Honest's bhaji pav (Image: Howard Portnoy)

As the consciousness- and conscience-raising trend toward vegan and vegetarian eating continues to manifest itself, the pressure on restaurateurs to devise ever more convincing taste-alikes builds. (I’ll see your “faux gras” and raise you a plant-based brisket.)

One sub-genre of eatery that has sprung up trades on the cuisine, or more precisely the street food, of a nation 40% of whose population is already vegetarian by choice. Naturally, cooking the dishes of that nation — India — demands an in-depth knowledge of the intricacies of combining spices that requires years, if not a lifetime, to master. Ramesh Gupta, a resident of Ahmedabad, had such a head start when he wheeled his street cart out into the open air food market of that city in the late 1960s. At first Gupta sold only chaat (Indian snacks), though over time he began broadening his menu to include made-to-order hot vegetarian meals.

Among the dishes he perfected back then, bhaji pav — a thick, chunky, and in his version altogether satisfying vegetable curry served with buttered rolls — is now the signature dish of Honest Indian Street Food, the fast casual restaurant he opened in the West Village four months ago. (The restaurant is one of about 100 brick-and-mortar establishments scattered across the globe.)

Like other restaurants of this ilk, this one is strictly food-first. At the front is a counter where you place your order, and beyond it are a dozen or so bare-topped tables where you consume it. Among the scant gestures toward decor is a floor-to-ceiling photo mural of the original Honest street cart gracing one wall. A patio with three tables, visible through sliding glass doors at the rear, will be a pleasant place to sit once the heat breaks.

The original Honest in Ahmedabad (Image: Howard Portnoy)

The kitchen is overseen by Vasisht Ramasubramanian, a former sous chef at Jean-Georges Vongerichten’s ABC Cocina. Have him whip up for you some pan puri for starters — crunchy semolina puffs filled with potato, onion, and black chickpeas. You dip the morsels in mint and cilantro water and eat.

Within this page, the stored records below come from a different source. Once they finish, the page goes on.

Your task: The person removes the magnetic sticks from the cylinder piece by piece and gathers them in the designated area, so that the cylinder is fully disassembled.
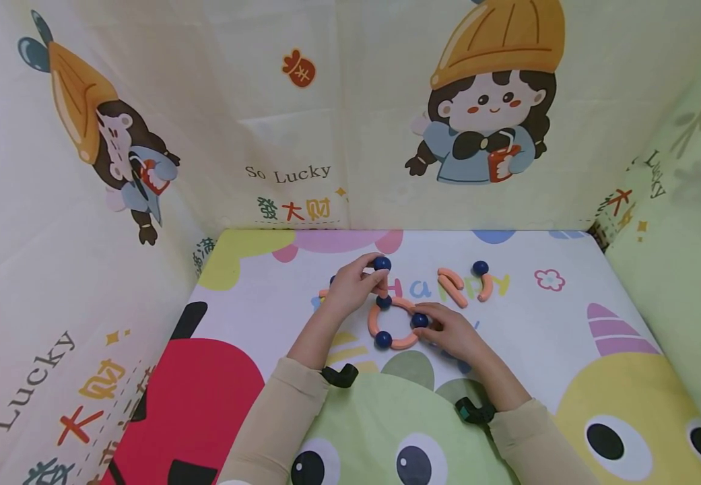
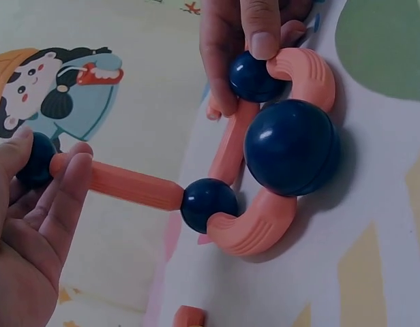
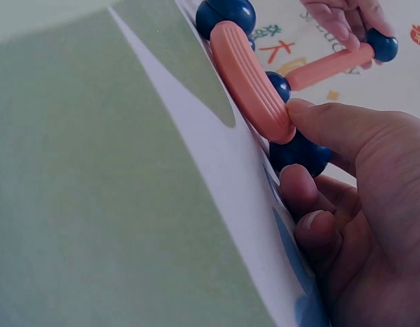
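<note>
A ring of curved orange rods [image 1: 374,325] and three navy balls [image 1: 383,339] lies on the printed mat [image 1: 326,242]. From its far ball [image 2: 209,205], a straight orange stick [image 2: 135,185] slants up to another navy ball [image 1: 382,263]. My left hand [image 1: 353,286] pinches that upper ball between thumb and fingers, over the stick's end. At the ring's right side, my right hand [image 1: 450,328] grips the ball [image 1: 419,321] there. Its thumb presses the end of a curved rod [image 3: 251,82] beside the ball, with the other fingers curled below.
A curved orange rod [image 1: 450,277] and a straight one [image 1: 453,294] lie loose to the right. Beside them is a navy ball [image 1: 480,268] joined to a curved rod [image 1: 486,288]. Another orange piece [image 1: 323,294] shows partly behind my left hand. Printed cloth walls [image 1: 217,101] enclose the mat.
</note>
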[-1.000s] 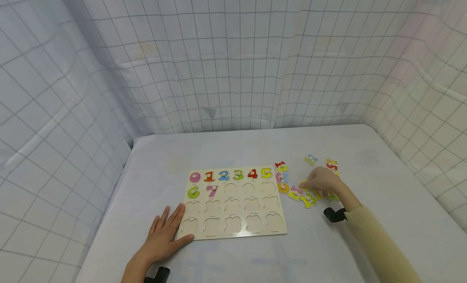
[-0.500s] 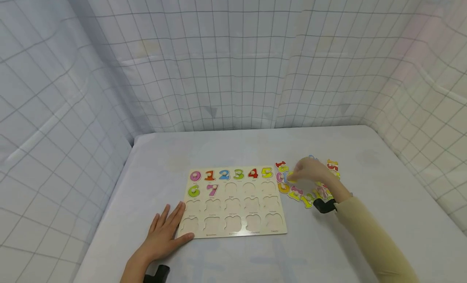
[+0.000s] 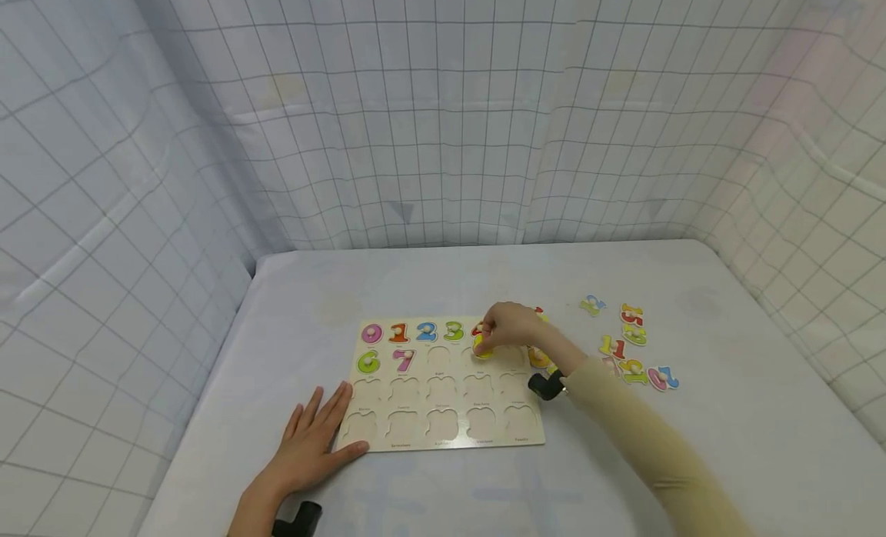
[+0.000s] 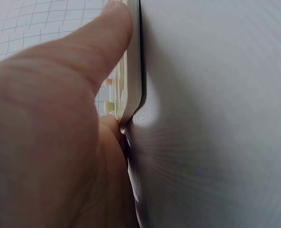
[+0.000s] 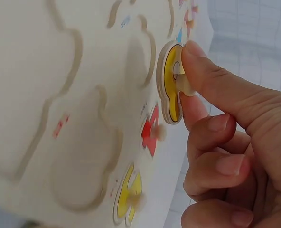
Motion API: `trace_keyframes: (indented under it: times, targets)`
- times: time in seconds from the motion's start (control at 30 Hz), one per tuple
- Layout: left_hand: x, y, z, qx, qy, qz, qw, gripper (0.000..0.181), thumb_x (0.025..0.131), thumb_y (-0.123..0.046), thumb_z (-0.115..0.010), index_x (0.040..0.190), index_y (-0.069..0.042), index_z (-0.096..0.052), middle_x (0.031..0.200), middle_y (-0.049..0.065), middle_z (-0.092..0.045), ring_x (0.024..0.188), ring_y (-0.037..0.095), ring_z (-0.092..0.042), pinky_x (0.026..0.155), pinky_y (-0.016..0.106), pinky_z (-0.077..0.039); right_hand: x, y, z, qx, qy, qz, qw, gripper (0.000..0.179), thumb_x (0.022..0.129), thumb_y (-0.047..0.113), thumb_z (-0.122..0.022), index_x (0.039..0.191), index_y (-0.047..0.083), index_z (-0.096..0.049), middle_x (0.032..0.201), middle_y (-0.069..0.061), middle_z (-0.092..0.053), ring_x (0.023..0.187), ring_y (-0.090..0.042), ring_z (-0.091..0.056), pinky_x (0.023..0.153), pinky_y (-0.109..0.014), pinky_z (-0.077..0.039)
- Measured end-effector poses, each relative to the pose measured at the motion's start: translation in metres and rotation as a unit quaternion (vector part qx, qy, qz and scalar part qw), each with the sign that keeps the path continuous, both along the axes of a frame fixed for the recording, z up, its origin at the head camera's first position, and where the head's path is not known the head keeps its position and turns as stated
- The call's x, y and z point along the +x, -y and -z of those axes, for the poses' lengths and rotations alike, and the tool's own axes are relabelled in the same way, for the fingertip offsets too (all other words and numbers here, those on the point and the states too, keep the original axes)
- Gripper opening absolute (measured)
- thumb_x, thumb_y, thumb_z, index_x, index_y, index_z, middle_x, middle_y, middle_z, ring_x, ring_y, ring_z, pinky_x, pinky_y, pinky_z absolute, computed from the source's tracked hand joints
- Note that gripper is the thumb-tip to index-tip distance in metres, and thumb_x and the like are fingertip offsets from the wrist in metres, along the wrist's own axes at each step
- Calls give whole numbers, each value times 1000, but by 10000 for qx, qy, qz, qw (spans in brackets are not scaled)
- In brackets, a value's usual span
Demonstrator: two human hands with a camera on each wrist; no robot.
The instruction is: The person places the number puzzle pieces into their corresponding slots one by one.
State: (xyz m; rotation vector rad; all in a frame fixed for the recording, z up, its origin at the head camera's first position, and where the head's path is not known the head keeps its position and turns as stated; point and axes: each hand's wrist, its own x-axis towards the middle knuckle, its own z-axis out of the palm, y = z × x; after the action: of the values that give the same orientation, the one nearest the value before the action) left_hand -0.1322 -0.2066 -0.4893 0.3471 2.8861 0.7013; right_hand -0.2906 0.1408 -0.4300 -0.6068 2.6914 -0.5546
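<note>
My right hand (image 3: 511, 325) pinches a yellow number puzzle piece (image 5: 170, 71) by its wooden knob, between thumb and index finger. The piece is tilted close over the second row of the wooden number board (image 3: 462, 425); which number it is cannot be made out. Pieces 0 to 7 sit in their slots, among them the red 4 (image 5: 150, 135) and yellow 5 (image 5: 124, 197). My left hand (image 3: 308, 452) lies with fingers spread at the board's lower left corner. In the left wrist view the thumb (image 4: 100, 42) rests along the board's edge.
To the right of the board lie several loose number pieces, including a red 15 (image 3: 631, 315), a yellow-and-red 11 (image 3: 612, 347) and a pink-and-blue piece (image 3: 663, 378). My right forearm (image 3: 644, 445) passes over the table near them. Grid-patterned cloth (image 3: 443, 137) hangs around the table.
My right hand has moved left from the loose pieces to above the board, carrying the yellow number piece. The left hand has stayed at the board's corner.
</note>
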Motion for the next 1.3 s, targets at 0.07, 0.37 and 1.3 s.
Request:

Dipping is a practice you will see much of here. You see it again in the dabang dosa, nicknamed “The Beast” for some reason. The dish, which is good for sharing, is comprised of two large lentil-flour crepes, each stuffed with carrot, onion, cilantro, and cheese, accompanied by a savory dipping sauce that takes much of its flavor from lemongrass.

Honest does diverting pan pizzas with crisp, almost crackerlike crusts, an incendiary sauce, and cheese. You can choose to have your pie Indian-style or Honest-style, in which case the cheese is melted.

A section of the menu is headed “Indo Chinese.” Under this heading you will find Hakka noodles, named for a nomadic people of China and their style of food preparation. The dish, in which the noodles are joined by onions and lengths of sweet pepper in a soy-based sauce, reads — and tastes — like a dish you expect to find at your neighborhood Chinese restaurant.

Hakka noodles (Image: Howard Portnoy)

The Ferrer Rochet milkshake, chosen from the Milkshake(!) section of the menu, makes for a cool, soothing finish, especially if much of what you’ve eaten to this point has been hotly spiced. The drink is concocted with Nutella, vanilla ice cream, and the title confection — chunks of which you will find pleasantly lurking at the bottom of the glass. In a similar vein, though perhaps more authentically Indian, is saffron falooda, a thick shake-like drink made of nut milk, sweet basil seeds, ice cream, and — curiosity — vermicelli, which have a tendency to snake upward through the straw.

The restaurant has applied for and is still awaiting authorization to serve booze.

When the fall semester starts, expect the place to be packed with hungry NYU students.

Price range: Appetizers—$8.99; main dishes—$12 to $17; desserts—$2.99 to $8.99.

Honest Indian Street Food, 176 Bleecker Street, 917-261-2610, is open seven days from noon to 10 p.m.